RUE CHERRIER
Montréal n'est plus une ville de province. Des tas d'étrangers nous rendent visite pour le plaisir. C'est du moins c'est qu'ils nous disent. En toute civilité, ne devrions-nous pas leur apprendre ce que nous sommes et c'est qu'est réellement notre métropole? Je songe surtout aux choses de l'esprit, dont les associations touristiques s'occupent mal. Nous vantons trop peu nos richesses culturelles, notre Place des Arts, nos théâtres.

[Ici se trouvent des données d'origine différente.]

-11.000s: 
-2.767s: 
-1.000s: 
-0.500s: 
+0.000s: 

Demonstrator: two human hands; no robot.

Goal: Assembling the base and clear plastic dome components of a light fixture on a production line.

Un touriste sait au bout de quelques heures à Montréal que le poisson le plus frais en ville s'achète rue Saint-Laurent, que la marijuana se débite à ciel ouvert rue Saint-Denis et que la rue Prince-Arthur est en partie piétonnière. Mais pourquoi ignore-t-il que la rue Cherrier est de loin l'artère la plus intellectuelle de la cité? Y a-t-il en effet une seule calle où l'on trouve à la fois autant d'écrivains? Pendant longtemps la Palestre Nationale a donné le ton dans cette strasse. Depuis quelques années, toutefois, les jeux de l'intellect ont remplacé ceux de la musculature. Cette activité, nous la devons à un modeste syndicat d'écrivains, dont on ne vantera jamais assez le dynamisme.
Le Paris de 1925 pouvait compter sur Montparnasse, Bloomsbury a transformé le climat littéraire londonien du début du siècle, mais que serions-nous sans cette modeste mais robuste via Cherrier? Elle a l'air si petite quand on la compare à la gigantesque mais insignifiante rue Sherbrooke. C'est que sa grandeur est tout intérieure. Les gens de lettres qui vont et viennent dans cette rue, pliant sous le poids de serviettes bourrées de documents, de manuscrits, de billets d'avions et de demandes de bourse, lui ont donné sa grandeur.
La concentration de talents est telle dans cette street que je n'ose m'y promener pendant les heures habituellement réservées au commerce. Les poèmes et les romans, les conférences et les lectures publiques s'y transigent comme à la Bourse. La nuit tombée, l'endroit paraît inhabité. Les gens comme vous et moi peuvent y déambuler, grisés par les effluves de la Création.
Par définition les touristes n'ont pas nos scrupules. Ils se joindront sans vergogne au Gotha littéraire québécois même pendant les heures ouvrables. Comment nos écrivains, si pudiques, si discrets, réagiront-ils? Voyageront-ils encore plus?